Find out how to Construct Popularity-Based Recommenders with Polars Initial Thoughts Most Popular Across All Customers Most Popular Per Customer Conclusion

Artificial Intelligence

Find out how to Construct Popularity-Based Recommenders with Polars Initial Thoughts Most Popular Across All Customers Most Popular Per Customer Conclusion

admin

May 2, 2023

Find out how to Construct Popularity-Based Recommenders with Polars
Initial Thoughts
Most Popular Across All Customers
Most Popular Per Customer
Conclusion

Basic recommenders which are easy to grasp and implement, in addition to fast to coach

Recommender systems are algorithms designed to offer user recommendations based on their past behavior, preferences, and interactions. Becoming integral to numerous industries, including e-commerce, entertainment, and promoting, recommender systems improve user experience, increase customer retention, and drive sales.

While various advanced recommender systems exist, today I need to point out you one of the vital straightforward — yet often difficult to beat — recommenders: the . It is a wonderful baseline recommender that it is best to all the time check out along with a more advanced model, akin to matrix factorization.

We’ll create two different flavors of popularity-based recommenders using in this text. Don’t worry if you might have not used the fast pandas-alternative polars before; this text is an awesome place to learn it along the best way. Let’s start!

Popularity-based recommenders work by suggesting essentially the most continuously purchased products to customers. This vague idea might be was not less than two concrete implementations:

Check which articles are bought most frequently . Recommend these articles to every customer.
Check which articles are bought most frequently . Recommend these per-customer articles to their corresponding customer.

We’ll now show implement these concretely using our own custom-crated dataset.

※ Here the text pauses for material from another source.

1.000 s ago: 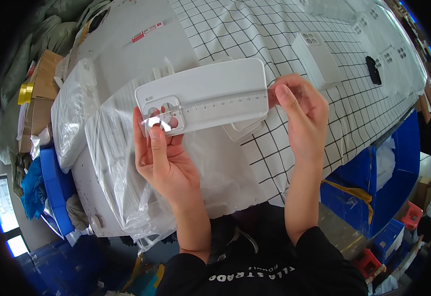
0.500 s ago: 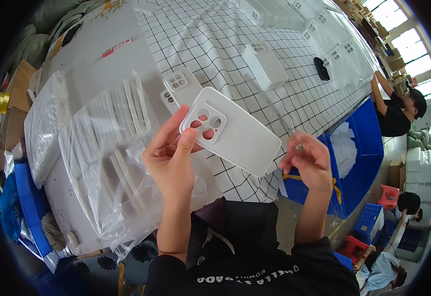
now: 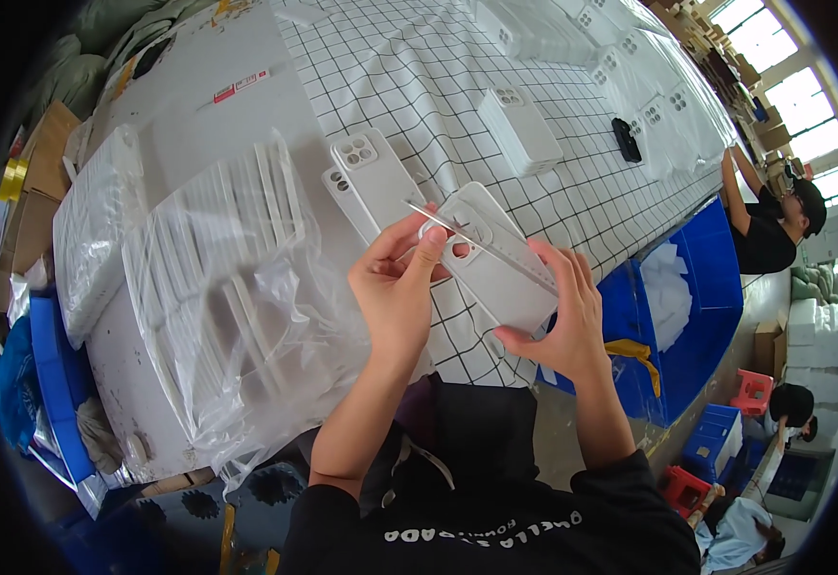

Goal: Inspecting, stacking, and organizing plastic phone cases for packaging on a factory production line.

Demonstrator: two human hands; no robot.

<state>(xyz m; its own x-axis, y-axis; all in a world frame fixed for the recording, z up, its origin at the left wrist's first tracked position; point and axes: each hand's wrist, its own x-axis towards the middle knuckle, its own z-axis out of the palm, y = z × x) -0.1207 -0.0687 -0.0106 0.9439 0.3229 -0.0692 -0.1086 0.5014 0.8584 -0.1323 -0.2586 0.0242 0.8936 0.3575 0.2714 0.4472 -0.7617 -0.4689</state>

If you wish to follow together with a real-life dataset, the H&M Personalized Fashion Recommendations challenge on Kaggle provides you with a superb example. Attributable to copyright reasons, I is not going to use this lovely dataset for this text.

The Data

First, we’ll create our own dataset. Be certain that to put in polars in the event you haven’t done so already:

pip install polars

Then, allow us to create random data consisting of a that it is best to interpret as “The shopper with this ID bought the article with that ID.”. We’ll use 1,000,000 customers that can purchase 50,000 products.

import numpy as npnp.random.seed(0)
N_CUSTOMERS = 1_000_000
N_PRODUCTS = 50_000
N_PURCHASES_MEAN = 100 # customers buy 100 articles on average
with open("transactions.csv", "w") as file:
file.write(f"customer_id,article_idn") # header
for customer_id in tqdm(range(N_CUSTOMERS)):
n_purchases = np.random.poisson(lam=N_PURCHASES_MEAN)
articles = np.random.randint(low=0, high=N_PRODUCTS, size=n_purchases)
for article_id in articles:
file.write(f"{customer_id},{article_id}n") # transaction as a row

This medium-sized dataset has , an amount you possibly can find in a business context.

The Task

We now need to construct recommender systems that scan this dataset with a view to recommend popular items in some sense. We’ll make clear two variants of interpret this:

hottest across all customers
hottest per customer

Our recommenders should recommend .

We’ll assess the standard of the recommenders here. Drop me a message in the event you are eager about this topic, though, because it’s value having a separate article about this.

On this recommender, we don’t even care who bought the articles — all the data we want is within the column alone.

High-level, it really works like this:

Load the info.
Count how often each article appears within the column .
Return the ten most frequent products because the suggestion for every customer.